助かるために責めるか、今のために寛容になるか

テレビを付けたら出雲駅伝が行われていました。

タスキを渡す目前で倒れた選手。 必死で届けようと地面を這いずります。しかし選手は医療チームに助けられてしまいました。それは失格を意味しタスキが繋がらなかった事を意味します。昔の事は知りませんが、最近はタスキが繋がらなくても次の選手は走れるそうです。 だからと言って繋げなかった人は救われるのでしょうか。

チームメイトの中に彼を責める人はいるのか 慰め、讃えるばかりにならないか

寛容力のコツ: ささいなことで怒らない、ちょっとしたことで傷つかない (知的生きかた文庫)

ミスと不幸は必ず起きる

 世の中にミスや不運と言う言葉ある以上、それは必ず起きるものです。それは誰かの上にだけふりそそぐわけではなく、たまたまか情報によって雨宿りできただけのことです。

 準備や情報によってミスや不運は減らすことはできるかもしれません。しかし世の中に自分以外の要素がある以上はなくなることはありません。もしそれを自分の不運だと認識しないとしても。

責めないのは誰のためか

 責めないことで自分の大きさを保とうとする。鬱積する感情を処理できるか。感情は時間を経て消えるのではない。怒りや落胆と言った感情は変化し同じような人への根拠のない悪意になる。それは結晶化するようで、絞り出されたエッセンスのようでこすっても取れない汚れになる。

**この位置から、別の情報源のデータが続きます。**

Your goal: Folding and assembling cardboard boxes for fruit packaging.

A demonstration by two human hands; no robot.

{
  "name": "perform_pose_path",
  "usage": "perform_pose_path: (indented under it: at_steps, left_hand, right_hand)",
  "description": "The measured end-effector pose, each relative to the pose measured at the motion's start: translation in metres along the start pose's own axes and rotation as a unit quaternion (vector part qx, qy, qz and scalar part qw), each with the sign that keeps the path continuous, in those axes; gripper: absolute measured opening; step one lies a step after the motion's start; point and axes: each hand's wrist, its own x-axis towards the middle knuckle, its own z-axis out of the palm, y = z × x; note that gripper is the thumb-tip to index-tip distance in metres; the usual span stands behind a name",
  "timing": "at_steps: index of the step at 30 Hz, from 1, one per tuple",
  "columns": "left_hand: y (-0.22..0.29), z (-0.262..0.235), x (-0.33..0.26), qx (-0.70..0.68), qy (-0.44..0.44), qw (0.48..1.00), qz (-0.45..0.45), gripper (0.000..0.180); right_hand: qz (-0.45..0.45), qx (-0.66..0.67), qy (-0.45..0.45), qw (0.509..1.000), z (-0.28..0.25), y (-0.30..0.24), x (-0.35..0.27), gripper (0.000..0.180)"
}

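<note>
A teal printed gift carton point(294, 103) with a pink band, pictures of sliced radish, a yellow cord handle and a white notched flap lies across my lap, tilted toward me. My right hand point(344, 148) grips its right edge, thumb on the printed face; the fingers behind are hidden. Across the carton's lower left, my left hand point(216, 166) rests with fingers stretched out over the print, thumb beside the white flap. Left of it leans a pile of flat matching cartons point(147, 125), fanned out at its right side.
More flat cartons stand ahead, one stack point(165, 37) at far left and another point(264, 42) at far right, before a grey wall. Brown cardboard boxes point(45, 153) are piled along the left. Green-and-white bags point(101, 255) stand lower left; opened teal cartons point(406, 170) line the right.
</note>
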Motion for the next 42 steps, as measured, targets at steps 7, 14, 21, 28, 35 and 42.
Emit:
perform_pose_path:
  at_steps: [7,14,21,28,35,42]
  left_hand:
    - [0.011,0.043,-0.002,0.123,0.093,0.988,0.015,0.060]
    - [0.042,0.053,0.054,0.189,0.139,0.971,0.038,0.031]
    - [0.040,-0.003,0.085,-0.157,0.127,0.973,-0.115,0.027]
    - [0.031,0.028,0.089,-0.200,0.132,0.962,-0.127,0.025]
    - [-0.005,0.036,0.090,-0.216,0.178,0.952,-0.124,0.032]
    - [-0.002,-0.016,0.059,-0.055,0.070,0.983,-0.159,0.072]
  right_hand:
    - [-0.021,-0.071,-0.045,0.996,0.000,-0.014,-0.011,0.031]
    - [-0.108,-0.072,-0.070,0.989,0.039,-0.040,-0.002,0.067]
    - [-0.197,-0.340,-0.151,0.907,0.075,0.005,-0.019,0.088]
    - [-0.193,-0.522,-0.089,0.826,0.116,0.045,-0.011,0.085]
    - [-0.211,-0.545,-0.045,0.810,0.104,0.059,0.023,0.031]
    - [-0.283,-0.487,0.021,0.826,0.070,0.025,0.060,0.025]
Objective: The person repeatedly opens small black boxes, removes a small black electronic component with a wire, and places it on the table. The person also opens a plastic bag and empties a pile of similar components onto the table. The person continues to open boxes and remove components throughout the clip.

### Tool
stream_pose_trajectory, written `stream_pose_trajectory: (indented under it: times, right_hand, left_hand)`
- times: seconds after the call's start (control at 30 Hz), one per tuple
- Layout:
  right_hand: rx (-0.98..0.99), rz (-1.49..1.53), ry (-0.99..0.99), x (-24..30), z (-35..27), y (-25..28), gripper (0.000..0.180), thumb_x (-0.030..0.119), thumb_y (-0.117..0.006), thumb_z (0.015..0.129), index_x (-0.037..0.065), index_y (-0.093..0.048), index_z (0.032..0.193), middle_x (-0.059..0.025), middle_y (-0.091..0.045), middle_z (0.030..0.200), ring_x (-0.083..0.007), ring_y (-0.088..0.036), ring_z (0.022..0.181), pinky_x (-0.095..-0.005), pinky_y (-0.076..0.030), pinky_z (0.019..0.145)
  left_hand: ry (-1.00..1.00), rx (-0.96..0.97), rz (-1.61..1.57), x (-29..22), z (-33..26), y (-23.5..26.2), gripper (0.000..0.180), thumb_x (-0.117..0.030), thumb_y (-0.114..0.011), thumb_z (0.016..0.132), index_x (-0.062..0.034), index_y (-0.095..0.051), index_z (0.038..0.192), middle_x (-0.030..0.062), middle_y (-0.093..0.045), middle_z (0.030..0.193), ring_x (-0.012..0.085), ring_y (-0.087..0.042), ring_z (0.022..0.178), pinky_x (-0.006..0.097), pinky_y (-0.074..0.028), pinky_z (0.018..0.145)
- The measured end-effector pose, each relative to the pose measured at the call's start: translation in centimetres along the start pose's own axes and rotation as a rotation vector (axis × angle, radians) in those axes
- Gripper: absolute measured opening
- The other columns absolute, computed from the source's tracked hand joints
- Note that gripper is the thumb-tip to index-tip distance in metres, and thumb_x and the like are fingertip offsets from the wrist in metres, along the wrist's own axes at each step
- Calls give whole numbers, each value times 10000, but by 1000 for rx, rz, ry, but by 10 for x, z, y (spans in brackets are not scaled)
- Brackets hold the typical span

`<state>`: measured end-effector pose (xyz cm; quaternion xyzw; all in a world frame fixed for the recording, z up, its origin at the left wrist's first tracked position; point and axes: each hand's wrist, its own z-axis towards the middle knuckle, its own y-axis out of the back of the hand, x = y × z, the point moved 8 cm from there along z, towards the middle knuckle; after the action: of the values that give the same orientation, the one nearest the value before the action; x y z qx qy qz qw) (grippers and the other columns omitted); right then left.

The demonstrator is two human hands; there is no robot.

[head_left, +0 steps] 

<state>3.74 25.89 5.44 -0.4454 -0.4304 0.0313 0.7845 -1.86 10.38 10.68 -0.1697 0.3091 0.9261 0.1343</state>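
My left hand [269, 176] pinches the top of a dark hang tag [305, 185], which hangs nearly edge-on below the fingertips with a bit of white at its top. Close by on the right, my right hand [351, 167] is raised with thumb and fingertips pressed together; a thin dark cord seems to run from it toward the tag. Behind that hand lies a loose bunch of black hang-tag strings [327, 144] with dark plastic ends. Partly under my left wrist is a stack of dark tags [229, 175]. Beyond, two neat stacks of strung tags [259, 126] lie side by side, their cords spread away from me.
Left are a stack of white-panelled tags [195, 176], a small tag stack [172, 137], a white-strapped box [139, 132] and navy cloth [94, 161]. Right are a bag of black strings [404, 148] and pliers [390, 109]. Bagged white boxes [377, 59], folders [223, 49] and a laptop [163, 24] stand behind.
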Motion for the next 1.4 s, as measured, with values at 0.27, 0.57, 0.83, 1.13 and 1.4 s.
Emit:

 相手のためであり自分のためであったはずの感情の行方を間違えれば気づかないうちに自分や周りの大切な人を責めることになるかもしれないということです。

 笑えるまで責める

 誰かのミスや不運に対してどうするべきかというのは正解はないかもしれません。それは相手の感じ方にもよるからです。しかし、自分のため今後の自分の周りの人のためまで考えるなら確実に一度は責めてあげるべきです。

 お前のせいで負けた、お前のミスで、お前の不運で、 初めて言ったり言われたりしたときのことを思い出すとわかりますが、こういう言葉は突き刺さります。案外言った側の気持ちにも突き刺さります。責めているのに責められているような気持ちになるものです。

 しかし大人になってしまえばいつの間にかそんな言葉も聞き飽きて、言っても言われてもあまり感じないかもしれません。ただそれは感じなくなっているだけでそのダメージがなくなったわけではありません。気にしていないようで時間とともに表に出てきたりします。

 気にして無いといいながら酒を飲み始めると怒り狂う人を見ればわかりやすいでしょうか。

 気にしないなんてことは人はできません。そのあと処理できるかどうかです。処理するためには表に出さなければいけません。目に見えれば、表にでてくれば、人は処理できます。

 不運やミスに対して特に怖いのは、その雨を被ってしまった本人が何も言われないときです。本人は出す方法が限られていて処理できない。一番ダメージが大きいにも関わらず。

 「責められたほうがまだまし」というセリフはドラマやアニメではよく聞くかもしれませんが、実際にそのほうがマシだということは確かです。 かと言って、責めれられっぱなしでもその後がありません。挽回は本人だけではなく周りの人にとっても大事です。

 そのために責めて吐き出して、ぶつけた後は抱きしめ合うくらいの愛が必要です。仲間でも友人でも同僚でもそのと限りのチームでも。